The idea of curtailing inconsistency reminds me of King Canute
and the tide.

> LUCAS:
> A machine can be made in a manner of speaking to "consider"
> its own performance, but it cannot take this "into account"
> without thereby becoming a different machine, namely the
> old machine with a "new part" added. But it is inherent in
> our idea of a conscious mind that it can reflect upon itself
> and criticise its own performances, and no extra part is
> required to do this: it is already complete, and has no
> Achilles' heel.

LUCAS, trying to surpass the barrier of self reference in a
machine suggests a kind of division of the machine, perhaps
parallelisation. But dismisses it as he wishes to maintain the
idea of unity within the mind. But who hasn't at some point
had a conversation with oneself. Further current models of the
brain would see them as highly parallel. Maybe this unity is
constraining LUCAS' model.

> LUCAS:
> When we increase the complexity of our machines there may,
> perhaps, be surprises in store for us. He draws a parallel
> with a fission pile. Below a certain "critical" size, nothing
> much happens: but above the critical size, the sparks begin
> to fly.

Fission pile style critical complexity might give a new
dimensionality to machines. The Functionality of the machine
would be somehow more than the aggregate of it's parts. Did
someone mention ANNs?

> LUCAS:
> If the mechanist produces a machine which is so complicated
> that this ceases to hold good of it, then it is no longer a
> machine for the purposes of our discussion, no matter how it
> was constructed. We should say, rather, that he had created
> a mind, in the same sort of sense as we procreate people at
> present.

Lucas does seem jump the gun here.

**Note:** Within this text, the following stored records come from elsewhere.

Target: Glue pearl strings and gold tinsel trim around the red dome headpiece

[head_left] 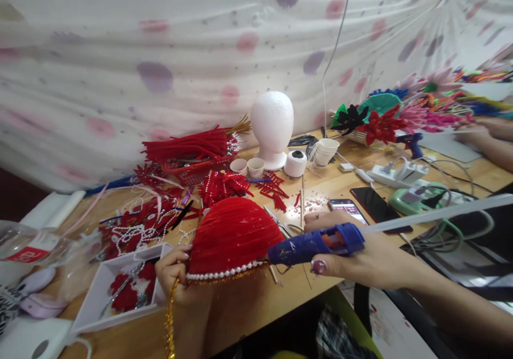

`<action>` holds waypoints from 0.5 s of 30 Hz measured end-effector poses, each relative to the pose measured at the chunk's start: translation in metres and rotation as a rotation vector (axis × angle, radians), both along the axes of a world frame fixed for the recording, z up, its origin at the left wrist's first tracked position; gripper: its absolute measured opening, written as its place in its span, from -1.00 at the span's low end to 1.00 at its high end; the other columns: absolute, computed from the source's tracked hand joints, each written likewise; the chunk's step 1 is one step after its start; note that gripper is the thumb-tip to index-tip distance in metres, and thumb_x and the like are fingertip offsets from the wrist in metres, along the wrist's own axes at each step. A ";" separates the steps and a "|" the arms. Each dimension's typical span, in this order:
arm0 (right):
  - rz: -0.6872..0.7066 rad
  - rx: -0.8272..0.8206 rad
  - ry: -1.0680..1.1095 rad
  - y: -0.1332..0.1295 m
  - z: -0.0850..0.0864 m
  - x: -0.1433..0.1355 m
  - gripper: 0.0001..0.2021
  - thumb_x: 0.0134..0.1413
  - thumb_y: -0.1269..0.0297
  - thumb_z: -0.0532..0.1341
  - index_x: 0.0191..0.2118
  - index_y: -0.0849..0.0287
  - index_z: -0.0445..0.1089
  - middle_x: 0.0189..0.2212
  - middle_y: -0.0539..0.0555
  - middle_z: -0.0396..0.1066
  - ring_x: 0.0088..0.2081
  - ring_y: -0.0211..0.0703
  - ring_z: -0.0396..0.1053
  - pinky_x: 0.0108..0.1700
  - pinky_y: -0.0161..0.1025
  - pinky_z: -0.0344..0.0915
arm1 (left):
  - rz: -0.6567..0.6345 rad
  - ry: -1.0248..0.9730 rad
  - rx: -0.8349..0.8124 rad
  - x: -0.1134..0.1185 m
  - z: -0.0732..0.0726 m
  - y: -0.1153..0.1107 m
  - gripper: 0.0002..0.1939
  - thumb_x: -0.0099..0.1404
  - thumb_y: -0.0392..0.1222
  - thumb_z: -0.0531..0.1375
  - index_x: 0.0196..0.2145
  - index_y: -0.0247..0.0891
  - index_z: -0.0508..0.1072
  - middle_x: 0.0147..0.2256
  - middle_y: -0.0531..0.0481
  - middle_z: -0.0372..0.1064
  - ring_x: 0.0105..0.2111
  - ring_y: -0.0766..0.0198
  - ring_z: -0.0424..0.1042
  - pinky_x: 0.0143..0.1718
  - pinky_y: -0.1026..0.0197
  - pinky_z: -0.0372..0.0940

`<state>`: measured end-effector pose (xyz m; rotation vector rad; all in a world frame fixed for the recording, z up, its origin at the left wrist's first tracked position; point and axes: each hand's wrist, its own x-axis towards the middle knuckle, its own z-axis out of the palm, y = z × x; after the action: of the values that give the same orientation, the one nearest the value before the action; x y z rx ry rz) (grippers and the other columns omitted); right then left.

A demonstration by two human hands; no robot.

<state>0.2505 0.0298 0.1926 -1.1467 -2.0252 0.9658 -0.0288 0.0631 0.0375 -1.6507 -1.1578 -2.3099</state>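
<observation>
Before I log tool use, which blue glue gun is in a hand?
The nearer glue gun, gripped in the right hand and aimed at the red piece. The other glue gun sits unheld beside the large red flower.

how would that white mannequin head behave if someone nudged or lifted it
The white head would probably tip if pushed near the top, since its bulky crown sits above a narrower neck. It is likely light for its size: the matte surface resembles foam. A low nudge might just slide it, given the flared base.

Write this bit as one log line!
left hand: holds red cap | right hand: holds blue glue gun | pearls: along cap's edge
</observation>
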 end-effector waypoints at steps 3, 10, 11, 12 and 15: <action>0.030 -0.052 -0.023 0.003 0.001 -0.005 -0.53 0.11 -0.20 0.28 -0.50 0.14 0.50 -0.62 -0.02 0.37 -0.60 -0.28 0.24 -0.59 -0.34 0.16 | -0.004 0.022 0.039 0.002 0.004 0.002 -0.55 0.37 -0.18 0.24 -0.58 -0.24 0.11 -0.40 0.09 0.30 -0.30 0.29 0.44 -0.28 0.17 0.41; -0.120 -0.129 -0.094 0.004 -0.006 0.001 -0.41 -0.10 -0.39 0.29 -0.49 0.15 0.43 -0.55 0.04 0.36 -0.51 -0.18 0.31 -0.49 -0.26 0.26 | 0.021 0.049 0.079 -0.001 0.003 0.006 -0.53 0.36 -0.16 0.26 -0.59 -0.24 0.11 -0.42 0.11 0.31 -0.33 0.31 0.44 -0.31 0.20 0.40; -0.143 -0.147 -0.102 0.003 -0.008 0.003 -0.41 -0.13 -0.39 0.30 -0.48 0.15 0.43 -0.53 0.05 0.38 -0.49 -0.16 0.33 -0.48 -0.25 0.28 | 0.027 0.043 0.091 -0.001 0.003 0.006 -0.53 0.36 -0.16 0.26 -0.59 -0.24 0.12 -0.43 0.11 0.31 -0.34 0.31 0.44 -0.31 0.20 0.39; -0.161 -0.166 -0.103 0.003 -0.010 0.005 -0.41 -0.15 -0.39 0.30 -0.47 0.15 0.43 -0.51 0.07 0.39 -0.48 -0.14 0.33 -0.47 -0.24 0.29 | 0.031 0.040 0.099 -0.001 0.002 0.007 -0.54 0.37 -0.15 0.26 -0.59 -0.24 0.13 -0.44 0.11 0.31 -0.35 0.32 0.44 -0.32 0.21 0.39; -0.191 -0.223 -0.080 0.002 -0.014 0.011 -0.41 -0.17 -0.41 0.29 -0.53 0.12 0.39 -0.55 0.06 0.34 -0.50 -0.16 0.28 -0.52 -0.25 0.22 | 0.034 0.047 0.086 -0.003 -0.003 0.007 -0.62 0.38 -0.13 0.26 -0.54 -0.27 0.26 -0.43 0.10 0.34 -0.37 0.31 0.44 -0.35 0.21 0.39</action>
<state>0.2611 0.0314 0.1784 -1.4899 -1.8616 1.0821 -0.0319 0.0705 0.0347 -1.6333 -1.0542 -2.2546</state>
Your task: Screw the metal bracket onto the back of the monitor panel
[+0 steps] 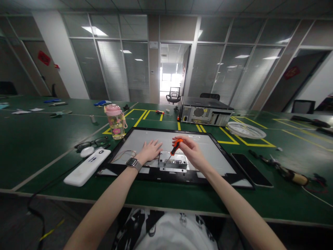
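A flat display panel (208, 146) with a black frame lies face-down or face-up, I cannot tell which, in front of me. Near its front edge sits a silver metal bracket (179, 166). Fingers spread, my left hand (150, 151) rests flat on the panel just left of the bracket; a watch is on that wrist. My right hand (191, 149) grips an orange and black screwdriver (176, 147) by the handle. The screwdriver leans, its thin shaft pointing down to the left side of the bracket. Whether the tip sits in a screw is too small to see.
Left of the panel are a white power bank-like block (87, 167), glasses (95, 143) and a pink-lidded bottle (115, 123). A computer case (205, 111) and a white basket (246, 130) stand behind. A black phone (251, 169) and a wired motor-like part (292, 176) lie right.
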`<act>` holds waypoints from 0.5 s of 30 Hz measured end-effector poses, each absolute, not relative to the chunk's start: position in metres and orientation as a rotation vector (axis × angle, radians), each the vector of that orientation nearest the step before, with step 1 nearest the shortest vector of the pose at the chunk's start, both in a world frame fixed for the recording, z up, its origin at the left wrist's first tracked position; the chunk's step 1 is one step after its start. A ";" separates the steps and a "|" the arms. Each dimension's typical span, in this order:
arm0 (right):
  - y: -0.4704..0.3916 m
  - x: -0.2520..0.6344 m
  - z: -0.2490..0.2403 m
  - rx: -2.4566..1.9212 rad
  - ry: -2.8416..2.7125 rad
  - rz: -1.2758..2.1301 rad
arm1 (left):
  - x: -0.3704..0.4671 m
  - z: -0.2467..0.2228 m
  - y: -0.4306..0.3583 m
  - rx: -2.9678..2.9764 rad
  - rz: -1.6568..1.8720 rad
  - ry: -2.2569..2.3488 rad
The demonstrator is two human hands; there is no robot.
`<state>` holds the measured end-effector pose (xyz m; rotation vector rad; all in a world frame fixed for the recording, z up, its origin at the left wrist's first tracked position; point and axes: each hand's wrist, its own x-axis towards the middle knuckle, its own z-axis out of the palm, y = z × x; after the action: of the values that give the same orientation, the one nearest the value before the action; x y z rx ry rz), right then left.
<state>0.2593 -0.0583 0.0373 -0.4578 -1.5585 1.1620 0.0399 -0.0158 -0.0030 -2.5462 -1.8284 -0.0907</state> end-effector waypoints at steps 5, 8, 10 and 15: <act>-0.059 0.258 0.038 -0.426 -1.559 1.205 | 0.041 -0.003 -0.016 -2.543 -0.078 -1.852; -0.061 0.256 0.039 -0.415 -1.591 1.107 | 0.041 -0.003 -0.016 -2.541 -0.077 -1.860; -0.063 0.254 0.040 -0.421 -1.583 1.037 | 0.041 -0.002 -0.016 -2.540 -0.081 -1.856; -0.066 0.252 0.037 -0.492 -1.520 0.927 | 0.040 -0.002 -0.016 -2.549 -0.067 -1.836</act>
<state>0.2523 -0.0660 0.0375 -0.4918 -1.5200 0.9268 0.0400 -0.0160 -0.0019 -2.5492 -1.8363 -0.0666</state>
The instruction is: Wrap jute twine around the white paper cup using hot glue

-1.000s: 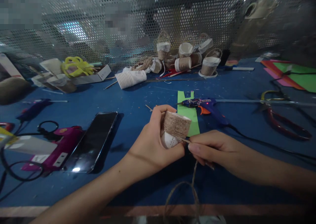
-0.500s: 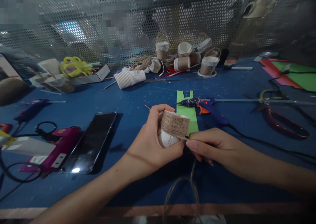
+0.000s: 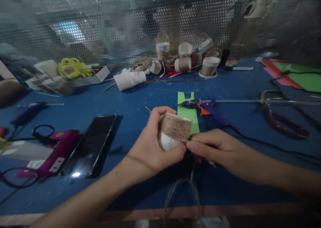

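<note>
My left hand [image 3: 152,144] is wrapped round a small white paper cup [image 3: 167,142] lying tilted on its side. Brown jute twine [image 3: 177,126] covers much of the cup in tight rows, while a printed white band stays bare near my thumb. Against the cup's right edge, my right hand [image 3: 210,146] pinches the loose twine [image 3: 192,179], which hangs down in a loop over the table's front edge. Behind the cup lies a strip of green paper [image 3: 188,112], with a blue glue gun [image 3: 200,104] resting on it.
A phone [image 3: 90,147] and a magenta power strip [image 3: 57,154] lie left. Red-handled scissors [image 3: 283,122] lie right. Stacked paper cups [image 3: 129,80], a twine-wrapped basket [image 3: 210,67] and several similar ones stand along the perforated metal screen [image 3: 140,20]. Coloured paper [image 3: 301,75] lies back right.
The view has shifted slightly, so the scene sits a little further left. Both hands keep their hold, and the cup has turned only a little, if at all.
</note>
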Demonstrator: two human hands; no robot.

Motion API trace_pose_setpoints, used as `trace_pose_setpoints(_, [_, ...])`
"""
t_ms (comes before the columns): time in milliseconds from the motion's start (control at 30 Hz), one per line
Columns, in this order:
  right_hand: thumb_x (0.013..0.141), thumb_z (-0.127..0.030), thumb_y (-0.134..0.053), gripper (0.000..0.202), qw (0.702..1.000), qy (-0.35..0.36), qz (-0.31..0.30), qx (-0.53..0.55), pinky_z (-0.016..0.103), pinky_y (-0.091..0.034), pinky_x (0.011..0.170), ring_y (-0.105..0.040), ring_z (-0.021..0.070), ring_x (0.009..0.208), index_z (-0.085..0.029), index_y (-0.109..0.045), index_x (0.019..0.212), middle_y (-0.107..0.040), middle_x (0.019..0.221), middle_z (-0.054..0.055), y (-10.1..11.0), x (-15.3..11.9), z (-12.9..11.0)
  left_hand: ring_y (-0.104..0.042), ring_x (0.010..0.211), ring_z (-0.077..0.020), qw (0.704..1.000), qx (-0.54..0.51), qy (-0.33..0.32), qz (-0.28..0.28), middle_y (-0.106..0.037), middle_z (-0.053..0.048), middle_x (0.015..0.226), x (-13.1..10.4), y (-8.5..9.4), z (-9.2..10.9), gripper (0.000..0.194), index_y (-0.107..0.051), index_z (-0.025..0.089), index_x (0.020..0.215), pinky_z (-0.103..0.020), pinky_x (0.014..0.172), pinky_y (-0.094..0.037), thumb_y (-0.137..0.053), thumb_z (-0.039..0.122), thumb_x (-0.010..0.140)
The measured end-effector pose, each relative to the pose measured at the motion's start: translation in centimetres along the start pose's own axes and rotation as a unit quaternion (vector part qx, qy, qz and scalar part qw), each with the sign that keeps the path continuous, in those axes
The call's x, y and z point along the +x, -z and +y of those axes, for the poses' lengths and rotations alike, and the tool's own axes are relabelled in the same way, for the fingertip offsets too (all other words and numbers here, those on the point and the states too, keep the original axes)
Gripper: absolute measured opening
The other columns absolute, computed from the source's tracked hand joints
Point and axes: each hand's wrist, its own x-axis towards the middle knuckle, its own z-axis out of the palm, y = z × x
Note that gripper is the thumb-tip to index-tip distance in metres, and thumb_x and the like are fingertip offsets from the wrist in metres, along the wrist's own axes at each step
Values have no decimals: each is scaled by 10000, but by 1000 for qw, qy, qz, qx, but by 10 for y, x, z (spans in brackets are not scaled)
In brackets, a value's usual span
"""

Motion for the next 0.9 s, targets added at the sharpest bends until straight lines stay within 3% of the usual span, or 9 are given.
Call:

OK we have some kind of
super-machine but LUCAS said earlier that it could be an
adequate simulation of a mind only if it could do everything a
mind can do. LUCAS has no real idea of what this super-machine
could or couldn't do so it seems a little premature to suggest
it could be some kind of procreated mind.

> LUCAS:
> If we were to be scientific, it seemed that we must look on
> human beings as (127) determined automata, and not as
> autonomous moral agents; if we were to be moral, it seemed
> that we must deny science its due, set an arbitrary limit to
> its progress in understanding human neurophysiology, and
> take refuge in obscurantist mysticism. Not even Kant could
> resolve the tension between the two standpoints.

It seems quite exciting that we might be able to marry up the
hows and whys of humanity. There is obviously some truth here.
The idea of critical complexity may well hold water however
it too seems a little abstract. During the Enlightenment
man sought to understand the gaps he had once filled with God,
is science here guilty of the same sin?